Doppler sensors and harnesses for cardiac and peripheral arterial flow monitoring.

The objective of the present work was to design Doppler sensors and harnesses for monitoring in real time the cardiac stroke volume and output, the cerebral flow volume and resistance and the lower limb arterial flow and resistance changes. For the middle cerebral artery investigation we used a 2-MHz transcranial pulsed wave (PW) Doppler probe (commercial probe) mounted on a rotula, fixed on the horizontal branch of a headset designed like an audio headset. The arch of the headset passed over the top of the skull. For the common carotid investigation, a 4-MHz continuous-wave (CW) or PW flat Doppler probe was inserted in a circular silicone support of 5-cm diameter and 0.6-cm thickness. This soft support could adapt to the irregular surface of the neck, and the silicone material, which is fairly adhesive to the skin, made the system stable. The transducers were preoriented at 45 degrees from the support, which provided an acceptable orientation of the Doppler beam.
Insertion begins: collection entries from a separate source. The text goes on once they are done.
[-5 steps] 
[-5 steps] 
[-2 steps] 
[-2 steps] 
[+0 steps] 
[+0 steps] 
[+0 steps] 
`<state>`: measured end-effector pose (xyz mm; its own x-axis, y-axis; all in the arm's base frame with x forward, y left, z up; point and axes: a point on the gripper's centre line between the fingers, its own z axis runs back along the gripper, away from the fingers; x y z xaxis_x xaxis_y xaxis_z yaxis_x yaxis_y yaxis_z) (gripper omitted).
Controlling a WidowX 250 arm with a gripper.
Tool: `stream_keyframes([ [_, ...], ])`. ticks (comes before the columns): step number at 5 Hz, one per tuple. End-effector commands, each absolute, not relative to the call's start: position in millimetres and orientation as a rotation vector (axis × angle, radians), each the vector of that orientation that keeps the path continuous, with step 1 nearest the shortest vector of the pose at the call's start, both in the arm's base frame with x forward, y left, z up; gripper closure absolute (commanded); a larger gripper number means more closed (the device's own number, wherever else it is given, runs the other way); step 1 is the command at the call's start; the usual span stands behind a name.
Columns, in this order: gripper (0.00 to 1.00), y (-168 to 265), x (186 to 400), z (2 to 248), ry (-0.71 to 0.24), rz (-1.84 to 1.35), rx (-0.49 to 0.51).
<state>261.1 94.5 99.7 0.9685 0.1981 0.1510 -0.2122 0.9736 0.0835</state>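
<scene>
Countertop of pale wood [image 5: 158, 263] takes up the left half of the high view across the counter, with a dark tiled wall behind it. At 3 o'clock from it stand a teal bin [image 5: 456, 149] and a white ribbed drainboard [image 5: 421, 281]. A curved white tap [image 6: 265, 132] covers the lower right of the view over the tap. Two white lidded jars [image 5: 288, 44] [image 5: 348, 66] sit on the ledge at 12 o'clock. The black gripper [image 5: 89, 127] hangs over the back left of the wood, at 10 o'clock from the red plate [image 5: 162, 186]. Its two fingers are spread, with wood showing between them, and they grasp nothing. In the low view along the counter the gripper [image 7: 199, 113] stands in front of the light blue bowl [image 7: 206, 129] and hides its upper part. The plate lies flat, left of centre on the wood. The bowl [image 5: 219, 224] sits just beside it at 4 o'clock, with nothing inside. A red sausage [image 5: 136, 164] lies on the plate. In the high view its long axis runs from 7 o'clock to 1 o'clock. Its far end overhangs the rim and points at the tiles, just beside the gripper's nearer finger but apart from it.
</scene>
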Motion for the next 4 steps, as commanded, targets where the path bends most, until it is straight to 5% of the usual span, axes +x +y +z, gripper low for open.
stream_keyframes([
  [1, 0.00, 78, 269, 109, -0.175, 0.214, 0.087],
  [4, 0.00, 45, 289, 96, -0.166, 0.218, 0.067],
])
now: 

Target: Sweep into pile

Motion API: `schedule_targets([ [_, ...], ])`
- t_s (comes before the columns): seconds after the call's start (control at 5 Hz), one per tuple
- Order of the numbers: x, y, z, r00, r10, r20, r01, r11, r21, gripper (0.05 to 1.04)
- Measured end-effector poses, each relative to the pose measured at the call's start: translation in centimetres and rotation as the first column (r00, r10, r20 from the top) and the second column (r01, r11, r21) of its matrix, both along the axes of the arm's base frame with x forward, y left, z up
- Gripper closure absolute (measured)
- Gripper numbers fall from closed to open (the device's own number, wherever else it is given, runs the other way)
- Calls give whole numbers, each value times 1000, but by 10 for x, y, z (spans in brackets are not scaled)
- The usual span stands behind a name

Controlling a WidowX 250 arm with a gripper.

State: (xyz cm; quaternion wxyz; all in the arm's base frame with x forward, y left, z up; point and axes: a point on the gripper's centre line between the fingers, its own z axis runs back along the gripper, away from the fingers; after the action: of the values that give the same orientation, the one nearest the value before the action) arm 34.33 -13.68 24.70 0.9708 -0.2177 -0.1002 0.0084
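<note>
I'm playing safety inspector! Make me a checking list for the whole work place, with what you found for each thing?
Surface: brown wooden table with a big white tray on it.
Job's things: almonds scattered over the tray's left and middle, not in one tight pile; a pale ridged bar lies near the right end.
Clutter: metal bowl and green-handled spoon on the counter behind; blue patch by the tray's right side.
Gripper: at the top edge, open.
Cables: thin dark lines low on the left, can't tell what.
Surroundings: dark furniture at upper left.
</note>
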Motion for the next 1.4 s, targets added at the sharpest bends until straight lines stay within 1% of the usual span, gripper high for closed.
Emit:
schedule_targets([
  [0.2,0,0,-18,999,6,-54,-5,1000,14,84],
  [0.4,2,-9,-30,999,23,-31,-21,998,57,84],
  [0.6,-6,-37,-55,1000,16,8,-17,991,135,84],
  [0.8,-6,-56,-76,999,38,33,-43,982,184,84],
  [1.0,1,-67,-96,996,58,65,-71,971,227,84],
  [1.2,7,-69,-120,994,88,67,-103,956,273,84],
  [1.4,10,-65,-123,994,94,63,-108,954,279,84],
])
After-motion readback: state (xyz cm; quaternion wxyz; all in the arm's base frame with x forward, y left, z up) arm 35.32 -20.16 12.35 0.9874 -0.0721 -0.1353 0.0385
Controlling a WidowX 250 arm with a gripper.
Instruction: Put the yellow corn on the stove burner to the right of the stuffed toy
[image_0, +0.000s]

The aortic Doppler harness consisted of a 2-MHz PW Doppler probe, mounted on a rotula fixed on a plastic rigid support 7 x 1.5 cm2 in area (parallel to the sternum) whose length could be changed (4-7 cm) to localize the rotula and its sensor on the suprasternal area. This flat segment was fixed on a rotating platform, part of a solid square plastic support (10 x 10 cm2) placed on the upper part of the sternum. This system was maintained by elastic bands passing around the shoulder and the chest. The femoral Doppler harness consisted of a 4-MHz CW or PW flat Doppler probe, inserted in a flat and rectangular rigid plastic support 10 x 3 cm2 in area. This rigid support was well adapted to the flat surface of the internal part of the thigh, which made the system stable. Two elastic bands passed around the thigh and the abdomen, which avoided any translation of the support and kept the sensor in contact with the skin. The transducers were preoriented at 45 degrees from the support, which provided an acceptable orientation of the Doppler beam. The whole Doppler monitoring system was successfully tested during orthostatic tests, such as lower body negative pressure or tilt table tests performed in pre and post head-down tilt experiments and space flights, with the objective of assessing and quantifying the cardiac and peripheral arterial hemodynamic changes associated with orthostatic intolerance.